Although he graduated from Morehouse with honors, and 3.6 GPA, in 2005, Childress spent two proceeding years of coming up empty handed after continuously phone calling and interviewing for internships around the country. It was rough. Soon a dense haze of self-pity and frustration began to encamp around him and his accomplishments. Backed into a wall where he was forced to decide his next step, Childress understood the ultimatum before him. “Either you are going to break through this wall or you are going to let your current situation stop you,” Childress told himself right before the point of defeat. Fortunately, through the wall he went. His energy, determination, and perseverance, recognizable by others, landed him a choice of three top internships where he opted to participate in the 2-year Investment Analyst Program at Bear, Stearns & Company Private Client Service. However, his journey had just begun.
Even with this new glimmer of hope, Childress knew that he had two years of lost time to make up if he wanted to fully maximize his potential for success. Thus, he began carefully detailing a 2 year plan that would ensure him acceptance into a top business school.
In less than six months, Childress was well on his way to a choice graduate school. In December of 2007, Childress passed Level 1 of the Chartered Financial Analyst Designation (CFA), the gold standard in finance, and shortly after passed Level 2 in June of 2008. At the same time, he began to find ways of bridging the gap between theory and practice, learning to work more effectively as an analyst. He also learned the art of focus, which he describes as the “detailing and executing of [a] plan.”

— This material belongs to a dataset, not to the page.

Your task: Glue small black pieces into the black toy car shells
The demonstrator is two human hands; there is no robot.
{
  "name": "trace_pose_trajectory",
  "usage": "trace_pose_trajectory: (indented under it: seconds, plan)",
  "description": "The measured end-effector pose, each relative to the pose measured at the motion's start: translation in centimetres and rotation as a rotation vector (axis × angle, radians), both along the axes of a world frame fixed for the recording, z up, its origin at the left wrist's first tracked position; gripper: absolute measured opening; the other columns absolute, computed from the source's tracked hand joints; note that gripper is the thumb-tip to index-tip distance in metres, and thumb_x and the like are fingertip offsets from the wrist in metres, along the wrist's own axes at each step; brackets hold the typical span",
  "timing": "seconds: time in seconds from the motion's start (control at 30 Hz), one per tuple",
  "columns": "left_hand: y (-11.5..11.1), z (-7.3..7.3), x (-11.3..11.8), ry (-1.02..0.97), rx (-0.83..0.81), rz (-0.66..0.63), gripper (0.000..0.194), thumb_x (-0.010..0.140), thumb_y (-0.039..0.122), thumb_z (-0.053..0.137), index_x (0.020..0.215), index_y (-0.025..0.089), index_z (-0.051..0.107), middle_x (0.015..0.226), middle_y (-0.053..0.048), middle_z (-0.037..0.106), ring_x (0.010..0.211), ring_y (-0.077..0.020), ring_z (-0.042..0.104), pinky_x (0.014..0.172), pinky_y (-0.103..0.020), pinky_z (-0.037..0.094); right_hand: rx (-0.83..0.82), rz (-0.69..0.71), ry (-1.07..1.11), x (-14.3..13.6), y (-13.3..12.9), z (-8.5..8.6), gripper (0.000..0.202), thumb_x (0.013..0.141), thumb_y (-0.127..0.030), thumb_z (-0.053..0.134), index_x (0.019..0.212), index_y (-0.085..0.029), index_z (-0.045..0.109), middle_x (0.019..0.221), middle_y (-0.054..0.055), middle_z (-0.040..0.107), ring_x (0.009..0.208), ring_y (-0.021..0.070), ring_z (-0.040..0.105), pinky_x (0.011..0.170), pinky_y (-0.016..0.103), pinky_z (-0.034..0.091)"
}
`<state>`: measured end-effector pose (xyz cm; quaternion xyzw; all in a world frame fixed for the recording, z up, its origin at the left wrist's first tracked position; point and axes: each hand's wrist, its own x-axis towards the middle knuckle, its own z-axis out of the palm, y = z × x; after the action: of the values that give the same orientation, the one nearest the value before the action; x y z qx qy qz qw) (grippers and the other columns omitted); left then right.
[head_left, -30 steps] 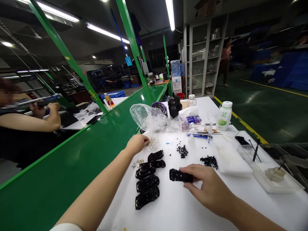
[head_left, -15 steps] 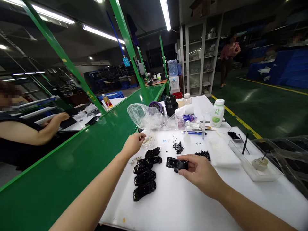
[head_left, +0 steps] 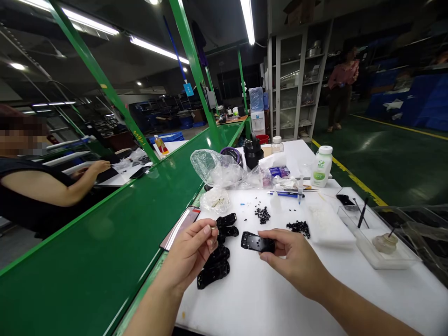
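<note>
The right hand [head_left: 297,261] pinches a black plastic housing [head_left: 254,242] by its right end between thumb and fingers, holding it level just above the white table [head_left: 280,298], with its flat face and small holes turned up. A second ago the same piece sat lower, close to the table, with the hand on top of it; now it is lifted and turned toward the camera.

The left hand [head_left: 191,254] has pulled back from the small clear bag of metal parts [head_left: 215,201], where it was reaching half a second ago, and is now raised near the body, thumb and forefinger closed on something tiny and pale at the fingertips [head_left: 212,229]; what it is cannot be told. The two hands are now near each other, with the row of black housings [head_left: 217,252] lying on the table between and below them.

Beyond the held piece lie two little heaps of small black bits [head_left: 263,214], then a blue pen [head_left: 285,194] and a white bottle with a green label [head_left: 322,167]. A crumpled clear plastic bag [head_left: 213,169] sits at the table's far left. To the right stands a clear tray [head_left: 376,254] with a pale lump in it.

Across the green conveyor [head_left: 105,242], a co-worker's arm [head_left: 52,186] stretches toward a tabletop; earlier both that person's hands were raised together
</note>
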<state>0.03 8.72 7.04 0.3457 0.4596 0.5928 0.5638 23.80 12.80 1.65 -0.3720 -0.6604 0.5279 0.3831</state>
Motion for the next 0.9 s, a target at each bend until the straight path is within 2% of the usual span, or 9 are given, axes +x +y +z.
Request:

Intent on his goal to attend a top business school, Childress studied for, registered for, and took the GMAT in the fall of 2008 and earned a score that is amongst the highest in the nation. His G-MAT score, coupled with his rich undergraduate and postgraduate backgrounds secured him a spot at the nation’s top graduate school for business:
The University of Pennsylvania, Wharton School of Business, where he will begin in the fall.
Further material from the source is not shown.